Footballers naturally hit their prime when they are in their mid-twenties to early-thirties and beyond, depending on which position they play in, which is why it is extremely troubling to watch 27-year-old Antonio Valencia spiral into decline.
A year ago, people were painting a very different picture of the Ecuadorian winger. He was terrorising defenders down the right flank across England as Manchester United were making their final charge towards the Premier League title - which they eventually missed out on because of their inferior goal difference.
He used to be the role model of the traditional touchline winger. He had pace, power, the ability to dribble and knock the ball past opponents and, most importantly, the knack of supplying an endless and steady stream of quality crosses into the box for the strikers to poach on.
Fast-forward to the present day and he seems to have lost almost all of those qualities, perhaps only clinging on to his superior physical stature which grants him great strength at the very least.
With only two years left on his current contract, he has not been doing well enough to convince the United boss that he is deserving on a contract extension. His performances in his past few matches have been merely average, or below that, and if he continues like this, he may very well find himself on the transfer list as United look to overhaul their squad in a major summer clear-out.
Valencia was one of United's most consistent players last season and was a key figure as he had the most assists in the Premier League last season. His current statistics show that he is now a shadow of the man he once was.

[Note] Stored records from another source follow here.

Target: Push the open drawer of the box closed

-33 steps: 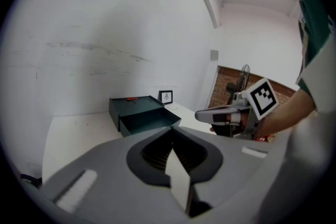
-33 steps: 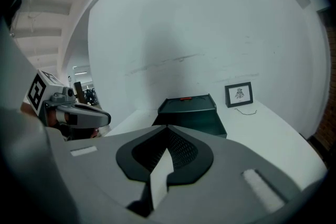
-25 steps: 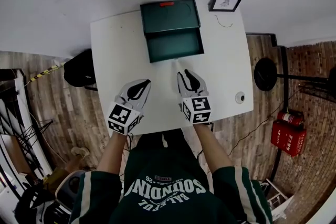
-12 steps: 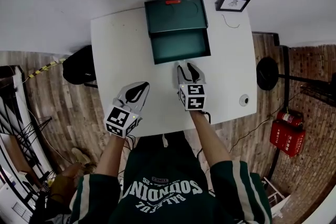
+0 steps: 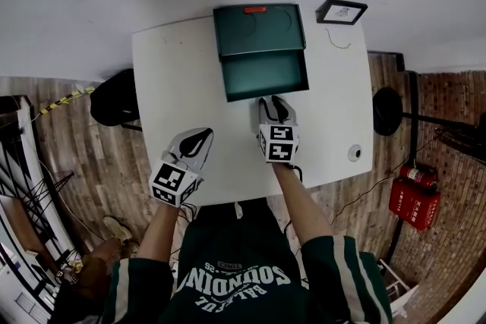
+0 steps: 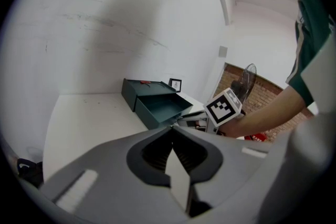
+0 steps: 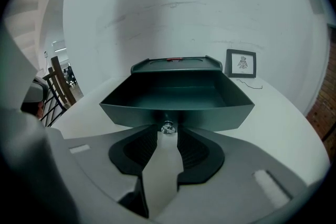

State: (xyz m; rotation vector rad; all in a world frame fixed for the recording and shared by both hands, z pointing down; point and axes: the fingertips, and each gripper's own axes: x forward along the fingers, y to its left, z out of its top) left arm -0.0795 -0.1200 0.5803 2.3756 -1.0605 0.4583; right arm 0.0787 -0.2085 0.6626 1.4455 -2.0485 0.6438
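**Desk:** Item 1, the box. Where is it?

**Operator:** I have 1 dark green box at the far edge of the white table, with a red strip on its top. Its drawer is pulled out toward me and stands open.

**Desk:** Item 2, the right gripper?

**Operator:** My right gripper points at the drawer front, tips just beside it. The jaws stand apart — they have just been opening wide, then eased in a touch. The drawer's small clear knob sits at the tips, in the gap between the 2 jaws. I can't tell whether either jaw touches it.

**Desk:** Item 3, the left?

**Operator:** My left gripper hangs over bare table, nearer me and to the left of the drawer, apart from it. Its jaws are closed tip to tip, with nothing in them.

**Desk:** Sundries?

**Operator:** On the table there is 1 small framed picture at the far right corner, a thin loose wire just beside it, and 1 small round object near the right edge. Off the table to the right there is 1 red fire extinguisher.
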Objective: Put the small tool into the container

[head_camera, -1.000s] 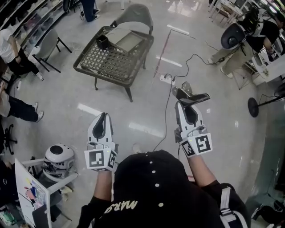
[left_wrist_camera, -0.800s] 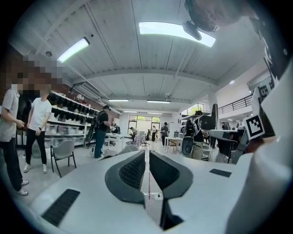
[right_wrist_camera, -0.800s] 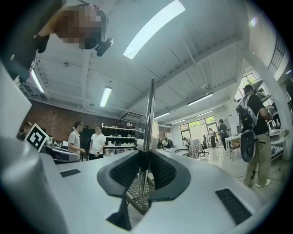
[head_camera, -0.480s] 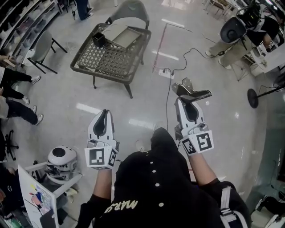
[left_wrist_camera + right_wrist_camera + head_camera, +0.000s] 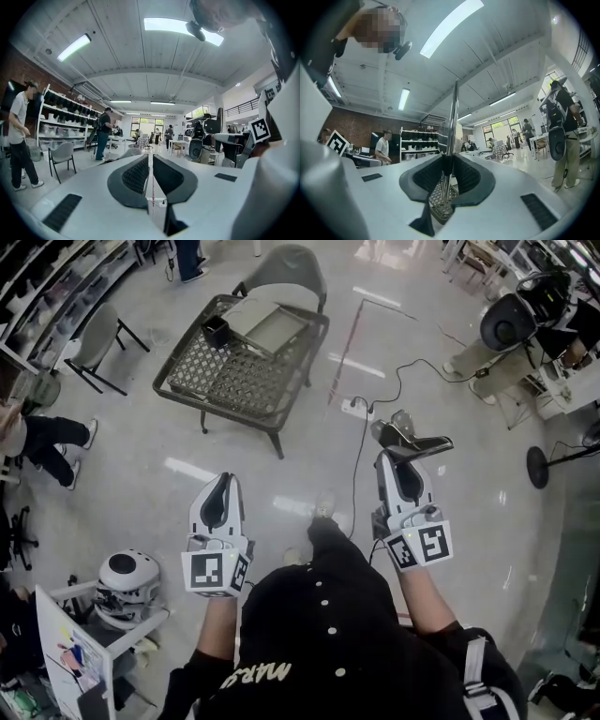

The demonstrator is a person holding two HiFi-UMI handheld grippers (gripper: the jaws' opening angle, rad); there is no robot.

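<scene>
In the head view my right gripper [image 5: 401,460] is shut on a small metal tool [image 5: 417,440], whose dark blade sticks out sideways past the jaw tips. The right gripper view shows that tool [image 5: 452,126] edge-on, as a thin shiny strip rising between the pads of my right gripper [image 5: 449,161]. My left gripper [image 5: 221,484] is held level beside it, shut with nothing in it [image 5: 150,157]. A small black container [image 5: 217,330] stands on the far left corner of a wicker table [image 5: 234,376], well ahead of both grippers.
A grey tray [image 5: 269,329] lies on the table and a grey chair [image 5: 286,268] stands behind it. A power strip [image 5: 356,409] with cables lies on the floor ahead. A cart with a white helmet-like device [image 5: 127,577] is at lower left, and people and chairs line the sides.
The person has stepped forward, and a foot now shows ahead between the grippers. Both grippers keep their pose, and the tool stays in the right one.
</scene>
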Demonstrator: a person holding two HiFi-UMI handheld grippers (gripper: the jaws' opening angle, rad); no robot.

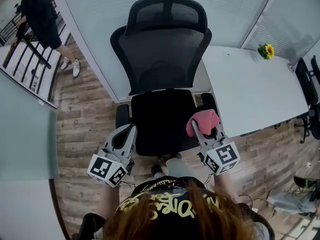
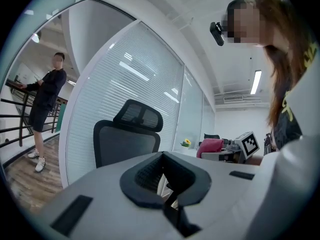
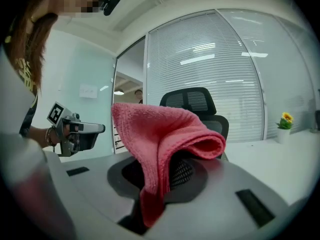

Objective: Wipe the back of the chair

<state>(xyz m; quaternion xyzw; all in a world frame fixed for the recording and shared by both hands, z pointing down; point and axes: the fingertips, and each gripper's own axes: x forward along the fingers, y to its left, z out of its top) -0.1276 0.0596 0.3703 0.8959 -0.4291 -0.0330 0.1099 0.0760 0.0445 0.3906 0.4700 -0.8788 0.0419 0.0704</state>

Perhaps it has been injuries that have hindered his performances. Sometimes players get mentally affected after going through a major injury; there is always a fear that it might happen again which subsequently hits their confidence.
The weight of wearing the legendary No. 7 shirt could also be another pitfall for the Red Devils' winger. Shouldering the same number donned by predecessors such as Eric Cantona, David Beckham and Cristiano Ronaldo might have affected the player psychologically.
His lack of games might also be a factor for his poor form. Without the confidence from the club or his manager, the player's confidence will no doubt be affected. Maybe Valencia needs to start believing in himself again to rediscover the player that he once was.
If given a chance to stake his claim in the squad in the final games of the season, he should seize it and look to rebuild his image in order to shed his current shadow.
It is not an option for the wide man as, if he fails to prove his worth now, the chances are he will not be given the same opportunity to do so come next season.
There is only so much the manager will be able to tolerate - and mediocrity is not an option at the Theatre of Dreams.